Article

nov_sup2000.tar

Starfire Administration

Jeff Ruggeri

The Enterprise line of Sun servers has proven, over time, to be an indomitable force in large-scale UNIX installations. Despite this fact, administration of the largest enterprise server still remains something of a mystery to many Solaris sys admins. The E10000, or Starfire, has brought many interesting new dimensions to the Solaris environment that dramatically enhance the existing flexibility and power of a Sun. The goal of this article is to explain precisely what makes this machine so different, and to demystify some of the concepts and eccentricities surrounding administration of what is arguably one of the most versatile machines available today.

The System

The first difference between the Starfire and its enterprise line of cousins is its capacity. Physically, the Starfire is much larger than the rest of the line, and its curvy design is made to stand out in a data center full of boxy machines. Peeking under the hood proves that it doesn't just look big and fast. With support for up to 64 CPUs overall, this machine can give nearly any vendor's largest workhorse a run for its money. However, the central concept that differentiates the Starfire from any other system is that it is capable of being partitioned into several logical machines, or domains, each of which can operate as a stand-alone Solaris box. Beyond that, system boards can be dynamically added to or removed from a running domain, allowing for previously unthinkable levels of flexibility in production environments. In addition to dynamic reconfiguration, other features such as a floating network console (netcon) and a system service processor (SSP) further enrich the machine. The SSP is the hub of operations for the Starfire, actually a separate machine, from which every aspect of the environment can be controlled. Netcon is the software equivalent of a terminal concentrator, allowing access to each domain's console from anywhere.

Examining the physical layout of the system is the first key to understanding the environment's flexibility. The machine is split into 16 system boards, with 8 on each side. Each system board is capable of holding 4 UltraSPARC II CPUs, 4 SBUS I/O cards, and 8 GB of memory. In addition to this, there are two Centerplane Support Boards (CSBs) that allow for netcon functionality without a network connection present on a domain. All of these boards are connected by an intelligent, high-bandwidth backplane that is capable of making point-to-point connections from any system board to any other, allowing for seamless SMP between random boards. Yet another notable feature is a required private, hub-based network that connects all of the domains, the CSBs, and the SSP. The usefulness of this will come to light shortly.

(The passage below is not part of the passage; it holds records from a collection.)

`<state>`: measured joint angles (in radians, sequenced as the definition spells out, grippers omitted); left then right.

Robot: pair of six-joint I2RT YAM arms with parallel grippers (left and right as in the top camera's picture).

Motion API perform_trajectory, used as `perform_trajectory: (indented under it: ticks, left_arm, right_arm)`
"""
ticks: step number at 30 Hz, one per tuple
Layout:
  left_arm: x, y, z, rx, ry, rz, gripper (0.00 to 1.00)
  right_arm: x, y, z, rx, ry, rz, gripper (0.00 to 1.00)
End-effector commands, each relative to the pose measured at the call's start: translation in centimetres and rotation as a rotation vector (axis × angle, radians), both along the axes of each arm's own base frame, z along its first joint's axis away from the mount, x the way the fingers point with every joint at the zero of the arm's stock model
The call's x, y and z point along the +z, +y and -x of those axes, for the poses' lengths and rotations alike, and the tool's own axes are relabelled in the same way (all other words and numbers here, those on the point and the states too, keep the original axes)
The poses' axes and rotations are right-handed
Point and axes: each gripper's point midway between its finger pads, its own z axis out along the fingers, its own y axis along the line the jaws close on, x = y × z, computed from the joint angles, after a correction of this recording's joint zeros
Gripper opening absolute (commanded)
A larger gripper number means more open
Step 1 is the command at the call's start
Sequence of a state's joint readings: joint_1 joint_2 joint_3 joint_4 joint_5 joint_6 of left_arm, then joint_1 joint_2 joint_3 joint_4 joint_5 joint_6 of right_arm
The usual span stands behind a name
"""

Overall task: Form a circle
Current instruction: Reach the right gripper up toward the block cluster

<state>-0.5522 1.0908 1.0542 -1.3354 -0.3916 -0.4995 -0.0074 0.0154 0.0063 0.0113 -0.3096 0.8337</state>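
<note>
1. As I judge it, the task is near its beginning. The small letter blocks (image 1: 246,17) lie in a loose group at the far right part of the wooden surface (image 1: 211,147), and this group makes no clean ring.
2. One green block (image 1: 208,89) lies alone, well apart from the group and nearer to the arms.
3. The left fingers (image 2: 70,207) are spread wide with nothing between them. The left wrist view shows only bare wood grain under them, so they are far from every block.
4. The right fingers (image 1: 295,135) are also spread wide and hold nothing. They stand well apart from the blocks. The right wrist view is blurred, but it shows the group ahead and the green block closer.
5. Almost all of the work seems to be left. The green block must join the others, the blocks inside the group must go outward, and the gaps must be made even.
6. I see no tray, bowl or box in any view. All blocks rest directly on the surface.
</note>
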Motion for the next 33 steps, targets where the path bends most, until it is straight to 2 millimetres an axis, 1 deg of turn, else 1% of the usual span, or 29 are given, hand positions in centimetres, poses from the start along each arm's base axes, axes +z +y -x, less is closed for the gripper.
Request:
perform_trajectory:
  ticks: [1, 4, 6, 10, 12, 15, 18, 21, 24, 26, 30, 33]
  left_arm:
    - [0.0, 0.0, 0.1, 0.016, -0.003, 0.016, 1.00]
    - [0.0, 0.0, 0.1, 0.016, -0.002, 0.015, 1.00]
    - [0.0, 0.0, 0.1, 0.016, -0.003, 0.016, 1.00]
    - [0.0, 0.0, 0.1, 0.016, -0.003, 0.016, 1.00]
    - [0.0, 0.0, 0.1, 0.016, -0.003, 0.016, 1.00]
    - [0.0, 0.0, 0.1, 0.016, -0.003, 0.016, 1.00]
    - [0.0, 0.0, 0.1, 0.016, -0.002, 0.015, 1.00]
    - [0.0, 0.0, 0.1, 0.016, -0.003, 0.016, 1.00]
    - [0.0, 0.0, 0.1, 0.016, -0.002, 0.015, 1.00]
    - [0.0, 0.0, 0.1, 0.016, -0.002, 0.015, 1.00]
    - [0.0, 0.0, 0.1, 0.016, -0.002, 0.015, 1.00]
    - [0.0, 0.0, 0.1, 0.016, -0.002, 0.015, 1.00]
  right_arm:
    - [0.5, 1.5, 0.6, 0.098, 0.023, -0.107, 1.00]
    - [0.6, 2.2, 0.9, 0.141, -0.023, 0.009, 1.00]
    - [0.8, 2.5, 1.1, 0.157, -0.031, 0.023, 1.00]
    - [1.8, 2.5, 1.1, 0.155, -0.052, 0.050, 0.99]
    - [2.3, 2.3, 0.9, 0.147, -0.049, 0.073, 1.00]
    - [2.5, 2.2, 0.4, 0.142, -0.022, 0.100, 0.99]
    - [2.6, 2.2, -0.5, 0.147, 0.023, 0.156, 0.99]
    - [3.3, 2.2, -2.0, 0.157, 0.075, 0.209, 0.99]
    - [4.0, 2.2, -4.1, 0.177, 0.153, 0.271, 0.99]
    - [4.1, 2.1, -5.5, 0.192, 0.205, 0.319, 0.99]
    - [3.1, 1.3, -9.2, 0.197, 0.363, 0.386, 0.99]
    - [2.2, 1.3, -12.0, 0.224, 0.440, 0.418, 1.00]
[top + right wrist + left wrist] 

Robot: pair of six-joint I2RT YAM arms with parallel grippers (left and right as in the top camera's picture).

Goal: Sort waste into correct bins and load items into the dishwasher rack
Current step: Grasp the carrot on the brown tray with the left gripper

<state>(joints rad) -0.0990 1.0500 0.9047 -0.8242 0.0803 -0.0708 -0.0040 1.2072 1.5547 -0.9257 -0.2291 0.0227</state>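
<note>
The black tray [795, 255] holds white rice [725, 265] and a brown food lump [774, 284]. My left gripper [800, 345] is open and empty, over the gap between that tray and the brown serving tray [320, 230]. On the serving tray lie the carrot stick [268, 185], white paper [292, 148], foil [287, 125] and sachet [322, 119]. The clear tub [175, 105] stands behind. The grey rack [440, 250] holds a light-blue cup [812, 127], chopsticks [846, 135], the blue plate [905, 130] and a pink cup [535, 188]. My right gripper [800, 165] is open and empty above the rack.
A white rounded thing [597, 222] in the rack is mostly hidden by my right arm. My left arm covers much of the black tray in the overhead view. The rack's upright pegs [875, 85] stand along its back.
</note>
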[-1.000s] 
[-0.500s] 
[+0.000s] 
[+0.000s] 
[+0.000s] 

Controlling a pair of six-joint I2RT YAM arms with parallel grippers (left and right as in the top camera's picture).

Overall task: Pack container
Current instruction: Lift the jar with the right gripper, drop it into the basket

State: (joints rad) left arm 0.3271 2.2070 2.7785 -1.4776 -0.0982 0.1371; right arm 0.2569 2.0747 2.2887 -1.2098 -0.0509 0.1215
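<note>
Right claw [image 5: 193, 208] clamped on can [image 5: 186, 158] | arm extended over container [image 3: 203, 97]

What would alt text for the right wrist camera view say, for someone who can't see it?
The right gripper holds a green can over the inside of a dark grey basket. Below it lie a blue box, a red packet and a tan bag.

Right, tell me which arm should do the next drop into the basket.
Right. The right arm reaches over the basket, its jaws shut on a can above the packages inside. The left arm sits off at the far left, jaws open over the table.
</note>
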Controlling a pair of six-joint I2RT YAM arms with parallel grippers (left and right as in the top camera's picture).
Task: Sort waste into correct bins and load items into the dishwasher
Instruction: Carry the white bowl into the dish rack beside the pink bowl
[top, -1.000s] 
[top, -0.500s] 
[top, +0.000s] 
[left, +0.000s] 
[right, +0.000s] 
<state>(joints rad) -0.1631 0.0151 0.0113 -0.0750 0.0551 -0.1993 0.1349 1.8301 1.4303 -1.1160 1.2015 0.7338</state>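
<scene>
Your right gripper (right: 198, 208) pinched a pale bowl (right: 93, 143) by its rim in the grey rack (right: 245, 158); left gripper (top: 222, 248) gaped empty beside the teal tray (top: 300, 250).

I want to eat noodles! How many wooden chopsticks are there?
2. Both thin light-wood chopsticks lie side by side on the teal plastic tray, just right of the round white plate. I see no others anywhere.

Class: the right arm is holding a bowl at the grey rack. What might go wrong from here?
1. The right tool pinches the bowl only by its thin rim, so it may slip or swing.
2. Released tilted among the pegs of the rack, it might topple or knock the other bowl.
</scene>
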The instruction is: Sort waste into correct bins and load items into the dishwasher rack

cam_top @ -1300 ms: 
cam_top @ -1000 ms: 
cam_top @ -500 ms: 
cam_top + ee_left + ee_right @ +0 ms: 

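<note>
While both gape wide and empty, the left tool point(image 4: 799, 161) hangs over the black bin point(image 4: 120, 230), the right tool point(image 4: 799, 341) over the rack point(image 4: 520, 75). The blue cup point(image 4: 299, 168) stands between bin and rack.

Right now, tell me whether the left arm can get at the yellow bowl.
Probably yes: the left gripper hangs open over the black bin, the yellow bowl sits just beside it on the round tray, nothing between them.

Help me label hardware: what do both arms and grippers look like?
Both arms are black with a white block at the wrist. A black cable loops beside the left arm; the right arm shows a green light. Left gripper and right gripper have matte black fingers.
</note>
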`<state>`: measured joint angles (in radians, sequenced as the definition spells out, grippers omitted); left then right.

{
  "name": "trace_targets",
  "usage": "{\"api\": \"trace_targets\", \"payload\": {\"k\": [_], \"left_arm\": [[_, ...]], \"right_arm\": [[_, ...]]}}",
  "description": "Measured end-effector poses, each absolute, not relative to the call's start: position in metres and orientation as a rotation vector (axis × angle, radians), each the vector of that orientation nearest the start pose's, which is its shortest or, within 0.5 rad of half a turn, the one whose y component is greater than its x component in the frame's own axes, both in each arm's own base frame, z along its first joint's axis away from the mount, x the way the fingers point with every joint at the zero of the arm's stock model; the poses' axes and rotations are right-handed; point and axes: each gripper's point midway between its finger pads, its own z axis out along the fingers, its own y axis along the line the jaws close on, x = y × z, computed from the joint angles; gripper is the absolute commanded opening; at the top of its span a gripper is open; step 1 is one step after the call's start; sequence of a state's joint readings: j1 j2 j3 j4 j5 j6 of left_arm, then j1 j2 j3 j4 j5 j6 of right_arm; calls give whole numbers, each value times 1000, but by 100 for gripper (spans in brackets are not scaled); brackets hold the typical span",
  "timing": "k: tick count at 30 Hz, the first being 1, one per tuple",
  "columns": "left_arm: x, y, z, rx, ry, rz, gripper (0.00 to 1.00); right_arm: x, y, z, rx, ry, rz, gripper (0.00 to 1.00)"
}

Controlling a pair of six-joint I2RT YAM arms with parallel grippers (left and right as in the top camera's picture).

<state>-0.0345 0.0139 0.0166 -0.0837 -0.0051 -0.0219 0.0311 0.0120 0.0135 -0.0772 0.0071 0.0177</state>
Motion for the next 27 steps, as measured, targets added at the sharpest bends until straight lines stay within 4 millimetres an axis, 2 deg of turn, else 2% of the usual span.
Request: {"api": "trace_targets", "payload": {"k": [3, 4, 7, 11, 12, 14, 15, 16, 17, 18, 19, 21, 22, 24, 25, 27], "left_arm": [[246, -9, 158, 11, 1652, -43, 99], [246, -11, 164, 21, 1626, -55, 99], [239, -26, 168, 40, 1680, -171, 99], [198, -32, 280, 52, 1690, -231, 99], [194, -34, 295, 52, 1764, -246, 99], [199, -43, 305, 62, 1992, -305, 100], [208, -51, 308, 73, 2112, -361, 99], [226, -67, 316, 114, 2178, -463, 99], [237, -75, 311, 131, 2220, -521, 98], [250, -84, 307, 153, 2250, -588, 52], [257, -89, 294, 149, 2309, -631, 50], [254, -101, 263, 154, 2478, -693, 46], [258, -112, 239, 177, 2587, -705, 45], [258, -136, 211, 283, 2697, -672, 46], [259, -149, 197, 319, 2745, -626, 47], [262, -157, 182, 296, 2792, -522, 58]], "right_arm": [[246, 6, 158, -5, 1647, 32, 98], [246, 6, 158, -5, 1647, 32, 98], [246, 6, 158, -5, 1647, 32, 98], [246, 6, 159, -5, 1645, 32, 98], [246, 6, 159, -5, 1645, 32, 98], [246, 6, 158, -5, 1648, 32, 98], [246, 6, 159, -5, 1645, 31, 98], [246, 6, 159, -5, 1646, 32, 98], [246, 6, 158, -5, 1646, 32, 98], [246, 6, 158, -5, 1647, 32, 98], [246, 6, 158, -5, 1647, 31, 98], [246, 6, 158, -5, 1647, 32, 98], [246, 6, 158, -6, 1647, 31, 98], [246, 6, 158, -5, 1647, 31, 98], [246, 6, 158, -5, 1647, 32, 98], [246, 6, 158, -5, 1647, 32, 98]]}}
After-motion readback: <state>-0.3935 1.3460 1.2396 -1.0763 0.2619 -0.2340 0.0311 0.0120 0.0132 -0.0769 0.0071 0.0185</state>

The theory behind the design is elegantly simple. Domains are essentially logical entities, existing primarily in the software of the SSP. The SSP itself groups boards into domains, allows access to consoles with netcon, can power on or off any component of the system, and also controls a virtual system “key” with the bringup command. Domains can be accessed even when their network connections are not present through the CSB connection, called the JTAG, which communicates over the backplane. Even the OpenBoot PROM for each domain is contained in software on the SSP! Of course, this is where the complexity comes in. The commands that are used for controlling the Starfire environment are essentially unique, as they are not currently found anywhere else in the enterprise line. Administration requires familiarity with the SSP commands, and more specifically the ssp user.

The SSP User

The SUNWssp package, which is generally preloaded on the Ultra5 (which comes with the E10k), installs a user called ssp, by default. This user controls the environment variables and scripts that are used to create, destroy, and modify domains. Upon logging into this user, you will be greeted with the prompt:

Please enter SUNW_HOSTNAME:

This is referring to the current working domain. The value of this variable is the domain to which any ssp commands issued will be applied, so it is important to ensure it is set correctly before you perform an action. (Fortunately, its value is displayed by default in the ssp user's command prompt.) To switch its value at any time, use the command:

domain_switch <domainname>

Keep in mind that all of the following commands source this variable as their argument.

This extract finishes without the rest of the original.